Exercise goal >>
Retype all of the listing exactly, passing over any picture you find.

Data shown >>
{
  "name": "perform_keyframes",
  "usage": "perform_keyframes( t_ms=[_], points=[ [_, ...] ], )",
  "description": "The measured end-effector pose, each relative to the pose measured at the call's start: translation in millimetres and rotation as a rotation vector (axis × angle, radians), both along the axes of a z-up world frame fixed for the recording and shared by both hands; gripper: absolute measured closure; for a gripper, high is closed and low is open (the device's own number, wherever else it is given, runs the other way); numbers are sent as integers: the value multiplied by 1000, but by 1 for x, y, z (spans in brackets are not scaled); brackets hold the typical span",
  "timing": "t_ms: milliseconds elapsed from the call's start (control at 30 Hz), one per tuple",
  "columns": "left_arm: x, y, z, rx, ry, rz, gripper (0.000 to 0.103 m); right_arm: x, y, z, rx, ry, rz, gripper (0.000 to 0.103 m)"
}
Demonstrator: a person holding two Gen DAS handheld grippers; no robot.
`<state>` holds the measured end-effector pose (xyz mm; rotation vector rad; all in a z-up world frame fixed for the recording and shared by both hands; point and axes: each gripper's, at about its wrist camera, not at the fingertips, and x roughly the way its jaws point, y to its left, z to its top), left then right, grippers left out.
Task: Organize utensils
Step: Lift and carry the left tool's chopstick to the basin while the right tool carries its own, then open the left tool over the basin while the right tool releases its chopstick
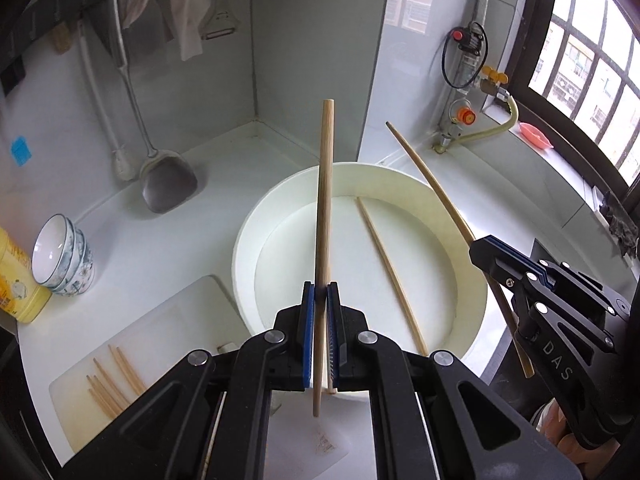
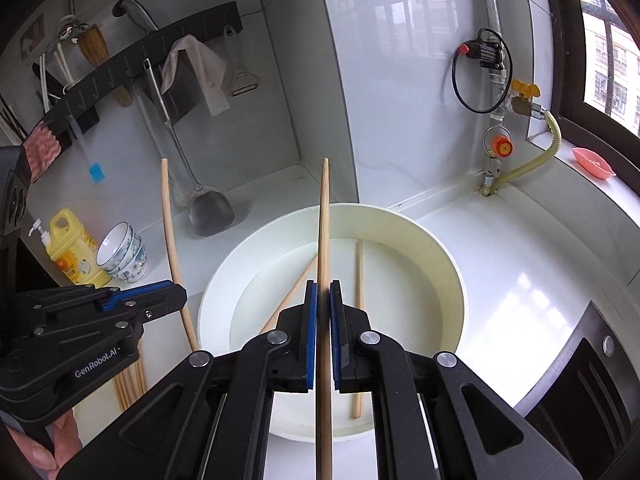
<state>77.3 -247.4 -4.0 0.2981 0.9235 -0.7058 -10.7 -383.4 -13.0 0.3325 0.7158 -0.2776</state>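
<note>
Chopstick (image 1: pixel 325 216) clamped upright in left hand-held gripper (image 1: pixel 321 300) over basin (image 1: pixel 472 248); right hand-held gripper (image 2: pixel 323 300) pinches 2nd chopstick (image 2: pixel 324 240)

Bright daylight from the window (image 1: pixel 592 60) on the right; panes blown out w/ overexposure. Glare patches on the glossy white desk (image 2: pixel 524 280) and wall tiles. Shadows soft, faint. Strong fisheye bending at edges, dark vignette in corners. Centre sharp; left edge of the left wrist view slightly blurred.
</note>
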Motion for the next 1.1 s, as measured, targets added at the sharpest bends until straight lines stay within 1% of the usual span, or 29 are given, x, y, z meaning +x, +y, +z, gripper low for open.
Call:
perform_keyframes(
  t_ms=[100, 167, 233, 367, 633, 800, 833, 867, 900, 933, 1000, 1067, 1100],
  points=[
    [8, -15, -8, 7, 21, -31, 96, 4, -7, -10, 40, 24, -25, 97],
    [11, -24, -12, 5, 21, -53, 96, 10, -10, -17, 25, 48, -24, 97],
    [16, -34, -18, 16, 25, -69, 96, 15, -16, -22, 35, 62, -36, 97],
    [28, -51, -31, 30, 56, -71, 96, 24, -22, -32, 43, 88, -32, 97],
    [45, -77, -52, 86, 55, -75, 96, 38, -31, -55, 84, 135, -28, 97],
    [47, -77, -61, 118, 58, -60, 96, 39, -32, -59, 84, 151, -29, 97],
    [48, -77, -62, 123, 53, -53, 94, 38, -33, -59, 81, 153, -36, 96],
    [48, -75, -61, 128, 48, -45, 92, 38, -34, -58, 75, 156, -45, 89],
    [48, -73, -60, 133, 44, -38, 80, 36, -34, -57, 67, 152, -51, 84],
    [48, -71, -59, 136, 39, -28, 58, 34, -35, -55, 58, 147, -54, 81],
    [49, -63, -53, 127, 18, 3, 31, 31, -35, -52, 47, 144, -59, 81],
    [50, -56, -48, 115, 14, 23, 31, 26, -36, -50, 49, 141, -66, 80],
    [51, -53, -46, 117, 18, 33, 28, 24, -36, -48, 51, 139, -70, 78]
  ],
)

Your solution >>
{
  "name": "perform_keyframes",
  "usage": "perform_keyframes( t_ms=[_], points=[ [_, ...] ], )",
  "description": "The measured end-effector pose, each relative to the pose measured at the call's start: translation in millimetres and rotation as a rotation vector (axis × angle, radians), both along the axes of a z-up world frame fixed for the recording and shared by both hands; gripper: absolute measured closure; for a gripper, high is closed and low is open (the device's own number, wherever else it is given, runs the other way); numbers are sent as integers: the value multiplied by 1000, but by 1 for x, y, z (spans in brackets are not scaled); brackets hold the typical span",
  "timing": "t_ms: milliseconds elapsed from the call's start (control at 30 Hz), one per tuple",
  "columns": "left_arm: x, y, z, rx, ry, rz, gripper (0.000 to 0.103 m); right_arm: x, y, z, rx, ry, rz, gripper (0.000 to 0.103 m)"
}
Demonstrator: a person holding two Gen DAS handheld grippers; no robot.
`<state>` holds the measured end-effector pose (xyz mm; rotation vector rad; all in a z-up world frame fixed for the recording and shared by both hands; point and axes: each gripper's, at about its wrist camera, not at the fingertips, and x roughly the way its jaws point, y to its left, z to its top), left then right, grippers left out.
Task: Organize utensils
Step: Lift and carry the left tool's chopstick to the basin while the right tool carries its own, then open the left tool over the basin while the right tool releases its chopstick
<state>77.3 -247.4 -4.0 0.2981 0.9235 -0.7058 -10.7 -383.4 -13.0 0.3325 0.7158 -0.2776</state>
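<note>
Chopstick (image 1: pixel 325 216) clamped upright in left hand-held gripper (image 1: pixel 321 300) over basin (image 1: pixel 472 248); right hand-held gripper (image 2: pixel 323 300) pinches 2nd chopstick (image 2: pixel 324 240)

Bright daylight from the window (image 1: pixel 592 60) on the right; panes blown out w/ overexposure. Glare patches on the glossy white desk (image 2: pixel 524 280) and wall tiles. Shadows soft, faint. Strong fisheye bending at edges, dark vignette in corners. Centre sharp; left edge of the left wrist view slightly blurred.
</note>
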Motion for the next 1.1 s, as measured, targets added at the sharpest bends until straight lines stay within 1% of the usual span, or 29 are given, x, y, z meaning +x, +y, +z, gripper low for open.
Call:
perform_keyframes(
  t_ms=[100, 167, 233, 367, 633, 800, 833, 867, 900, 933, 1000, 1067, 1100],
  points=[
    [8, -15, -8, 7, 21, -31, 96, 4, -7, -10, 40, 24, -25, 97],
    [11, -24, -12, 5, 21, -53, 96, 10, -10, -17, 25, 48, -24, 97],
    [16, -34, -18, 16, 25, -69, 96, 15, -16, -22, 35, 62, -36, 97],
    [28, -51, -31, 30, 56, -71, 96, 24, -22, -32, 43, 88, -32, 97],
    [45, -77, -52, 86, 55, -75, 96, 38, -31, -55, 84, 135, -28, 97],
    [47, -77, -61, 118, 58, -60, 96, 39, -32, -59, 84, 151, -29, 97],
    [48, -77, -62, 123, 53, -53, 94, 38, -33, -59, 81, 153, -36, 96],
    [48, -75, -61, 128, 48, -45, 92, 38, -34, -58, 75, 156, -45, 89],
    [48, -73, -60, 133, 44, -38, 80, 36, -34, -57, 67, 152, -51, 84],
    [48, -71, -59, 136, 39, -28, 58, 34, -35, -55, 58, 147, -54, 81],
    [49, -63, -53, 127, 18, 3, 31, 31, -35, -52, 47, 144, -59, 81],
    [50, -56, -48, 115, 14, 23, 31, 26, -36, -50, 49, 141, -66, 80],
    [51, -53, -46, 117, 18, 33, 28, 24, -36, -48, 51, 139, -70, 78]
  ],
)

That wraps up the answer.